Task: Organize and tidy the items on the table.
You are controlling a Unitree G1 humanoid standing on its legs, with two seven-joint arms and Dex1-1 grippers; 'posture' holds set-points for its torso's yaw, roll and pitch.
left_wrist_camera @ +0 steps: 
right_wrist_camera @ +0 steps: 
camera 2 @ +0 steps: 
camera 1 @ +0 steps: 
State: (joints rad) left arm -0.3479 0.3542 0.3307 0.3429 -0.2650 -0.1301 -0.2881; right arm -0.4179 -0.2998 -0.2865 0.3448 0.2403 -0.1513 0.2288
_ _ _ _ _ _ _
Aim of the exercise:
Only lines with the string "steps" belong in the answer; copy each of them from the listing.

Exercise output:
left_wrist_camera @ +0 steps: 
right_wrist_camera @ +0 steps: 
camera 2 @ +0 steps: 
camera 1 @ +0 steps: 

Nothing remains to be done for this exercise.